Always

The tender kiss on my forehead reassured me that everything was going to be okay, but my paranoid nerves weren’t so sure. The haze of rain outside seemed to resemble my slow and still senses of what was going on, what was truly happening to me, as blood, sweat, and tears, all came into one at this moment. The doors of the burned down building opened. And as the grip around my hand tightened,

My world psychologically went into slow motion. The first sight of the body appeared as I heard a whisper in my ear. “Whatever happens-“he paused, stuttered, and his breathing went heavy “I Love You”. The body was in full view now. A white blanket of pure sorrow placed over the corpse brought tears to my eyes as, one after another, they quickly trickled down my already wet cheeks. The slow smoke from my mouth quickened to a fast beating pace. As my world stopped, the grip around my hand was forcefully released. I reached out, grabbed the door handle and whimpered. Then I cried. Then I screamed.

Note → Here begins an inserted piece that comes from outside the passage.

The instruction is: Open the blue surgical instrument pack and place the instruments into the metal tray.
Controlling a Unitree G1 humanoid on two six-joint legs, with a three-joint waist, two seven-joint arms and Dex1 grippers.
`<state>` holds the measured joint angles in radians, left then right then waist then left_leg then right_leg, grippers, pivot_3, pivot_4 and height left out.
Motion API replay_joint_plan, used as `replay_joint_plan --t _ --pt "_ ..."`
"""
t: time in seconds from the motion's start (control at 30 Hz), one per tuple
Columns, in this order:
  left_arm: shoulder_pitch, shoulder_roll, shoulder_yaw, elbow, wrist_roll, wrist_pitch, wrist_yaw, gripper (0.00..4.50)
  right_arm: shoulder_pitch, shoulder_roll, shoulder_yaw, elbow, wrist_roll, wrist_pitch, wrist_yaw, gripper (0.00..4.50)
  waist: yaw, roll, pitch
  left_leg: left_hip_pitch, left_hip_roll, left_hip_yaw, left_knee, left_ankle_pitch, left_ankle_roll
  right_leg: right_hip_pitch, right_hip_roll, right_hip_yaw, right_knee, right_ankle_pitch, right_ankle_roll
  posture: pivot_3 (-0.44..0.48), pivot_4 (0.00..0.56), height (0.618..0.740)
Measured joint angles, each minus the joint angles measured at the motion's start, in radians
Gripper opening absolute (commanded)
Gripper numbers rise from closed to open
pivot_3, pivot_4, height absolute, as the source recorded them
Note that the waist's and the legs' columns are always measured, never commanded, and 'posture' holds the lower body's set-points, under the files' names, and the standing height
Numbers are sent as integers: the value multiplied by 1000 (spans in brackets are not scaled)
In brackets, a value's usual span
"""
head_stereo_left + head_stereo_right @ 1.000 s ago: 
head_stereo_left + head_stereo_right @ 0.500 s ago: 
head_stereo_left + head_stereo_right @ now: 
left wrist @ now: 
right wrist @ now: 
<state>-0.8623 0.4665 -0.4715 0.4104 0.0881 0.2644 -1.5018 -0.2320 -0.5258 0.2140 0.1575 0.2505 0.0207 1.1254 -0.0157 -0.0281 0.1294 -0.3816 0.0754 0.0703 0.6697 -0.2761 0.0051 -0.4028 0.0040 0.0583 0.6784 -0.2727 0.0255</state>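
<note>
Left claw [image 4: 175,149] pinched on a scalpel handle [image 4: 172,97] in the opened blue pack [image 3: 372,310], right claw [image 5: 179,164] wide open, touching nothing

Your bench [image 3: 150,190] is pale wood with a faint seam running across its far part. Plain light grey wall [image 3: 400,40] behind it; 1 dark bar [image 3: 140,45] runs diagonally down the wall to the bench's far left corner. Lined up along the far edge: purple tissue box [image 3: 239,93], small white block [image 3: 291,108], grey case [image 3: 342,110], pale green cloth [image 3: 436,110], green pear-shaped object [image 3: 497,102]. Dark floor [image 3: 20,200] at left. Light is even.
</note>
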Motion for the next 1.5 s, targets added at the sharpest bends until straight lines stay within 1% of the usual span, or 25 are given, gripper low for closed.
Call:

I jumped out of the car and ran as fast as I could, nothing but Air, nothing but me. Past the bystanders, past the police telling me to halt, nothing, and no one of authority mattered at this moment. My life was over. Over before it even began and had a chance to end. But I wasn’t running fast enough. My legs were enduring forceful pain as I slipped and tripped over the dewy asphalt. But it didn’t matter, nothing mattered anymore. Everything was gone. My support, my past, my best friend, all GONE! I Ran into the gurney, my face landing on the stomach of the corpse…The lifeless corpse. The screaming of authority coming closer faded away as my hands trembled violently, revealing the face of the body…his body. The mask of hope was pushed back, crumbling to the ground, mocking me with memories of false reliance. And as the dam inside me broke, my voice, blood, tears, and mind all went irrationally psychotic. I was no longer

in control of my own actions; I was no longer in control of this body trembling in my skin, This body screaming and wailing out, gasping for reassurance that this was a lie. The truth was I was no longer me.
I was no longer Natalie.

My voice started out Hushed and still, nothing but breathless whimpers and occasional silent prayers. Then my mouth opened up, revealing curses and anger, vocally loud and trembling. Suddenly, the pain inside me escaped no longer captive inside its cage deep in my heart. I screamed out “DADDY!” Instantly, as if the word triggered the speed of light, everything accelerated. The police and fireman grabbed my arms, yanking me back, swearing that if I didn’t leave now I would die, my boyfriend right behind them. Die? How can you die when you’re already dead inside, what is life without the breath of happiness and hope each day? Currently, Death was a sanctuary to me. They yelled at me a forest of phrases “You have to go” “you can’t be here” and even “it’s dangerous” But I didn’t listen. My father always told me my stubbornness would get in the way of my future some day.

“Ma’am please you-“I interrupted the officer abruptly. I didn’t know if it was the fact I didn’t care what he had to say, or if it was just my soul escaping my lips, but either way I began screaming. “NO, NO, NO! THIS CAN’T BE! YOU CAN’T GO LIKE THIS! YOU PROMISED TOGETHER FOREVER! FOREVER! YOU LIAR! YOU LIAR! I THOUGHT YOU LOVED ME!” I began carelessly sobbing as my legs became numb and limp.